Reactive & Functional Polymers
- Discipline: Macromolecular science
- Language: English
- Edited by: Alexander Bismarck

Publication details
- History: 1982–present
- Publisher: Elsevier
- Frequency: Monthly
- Impact factor: 3.975 (2020)

Standard abbreviations
- ISO 4: React. Funct. Polym.

Indexing
- CODEN: RFPOF6
- ISSN: 1381-5148
- OCLC no.: 39166884

Links
- Journal homepage; Online archive;

= Reactive & Functional Polymers =

Reactive & Functional Polymers is a monthly peer-reviewed scientific journal, established in 1982 and published by Elsevier. It covers research on both the science and the technology of reactive polymers (those with functional groups) including polymers and other polymers with specific chemical reactivity or other functionality. The journal publishes both original research and review papers. The editor-in-chief is Alexander Bismarck (University of Vienna).

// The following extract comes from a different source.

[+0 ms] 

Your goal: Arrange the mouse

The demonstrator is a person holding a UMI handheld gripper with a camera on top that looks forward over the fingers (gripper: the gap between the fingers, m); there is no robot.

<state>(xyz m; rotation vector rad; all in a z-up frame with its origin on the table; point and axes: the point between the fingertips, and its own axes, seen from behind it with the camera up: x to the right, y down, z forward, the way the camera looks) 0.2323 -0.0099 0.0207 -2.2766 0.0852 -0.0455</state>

==Abstracting and indexing==
The journal is abstracted and indexed in:

- Chemical Abstracts Service
- Current Contents/Physical, Chemical & Earth Sciences
- EBSCO databases
- Ei Compendex
- PASCAL
- ProQuest databases
- Science Citation Index
- Scopus

According to the Journal Citation Reports, the journal has a 2020 impact factor of 3.975.